Consider Mergers and Acquisitions as a growth strategy

Almost a year after Covid-19 started to disrupt our lives and with the turmoil that the second wave of infections is causing, it is difficult to base any growth plans on the overall expected GDP growth.

However, given the contraction in the economy we experienced in 2020, growth must be a theme for 2021. An important lever for growth has resulted from the pandemic’s impact: in April 2020 the Competition Commission indicated that it anticipated a surge in mergers and acquisitions after the pandemic had taken its course.

This is a global expectation, with analysts suggesting that the pandemic-generated financial crisis will create so-called alpha companies: large, mature and cash-flush companies in a strong position to buy out their competitors.

There are still significant headwinds awaiting many businesses, especially those less able to adapt to the new normal, which creates opportunities for these alpha companies to step in and target businesses that find themselves severely impacted by the pandemic fallout.

Add to this scenario unfavourable gearing further diminishing a balance sheet, and the weaker companies become prime targets for competitors to drive growth.

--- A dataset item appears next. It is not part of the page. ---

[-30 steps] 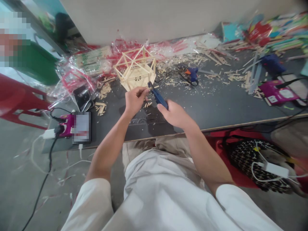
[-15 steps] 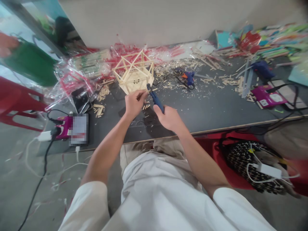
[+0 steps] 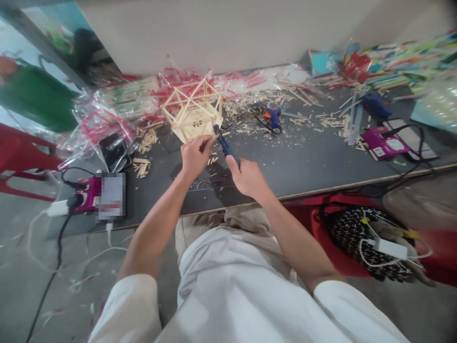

It’s important, however, to carefully consider the type of industry in which the target company operates, the risks and opportunities presented through this pandemic and the nuances of the South African economy, as these are pivotal to the decision to proceed and the structuring of a transaction.

Considering the synergies – such as cost, technology and culture – between the two companies is imperative: they must be clearly identified and distinctly linked to balance sheet and income statement benefits.

It is also important to have a clear understanding of how the transaction will change or augment the acquiring company’s position in its value chain, as well as any contingent liabilities and risks embedded in the transaction.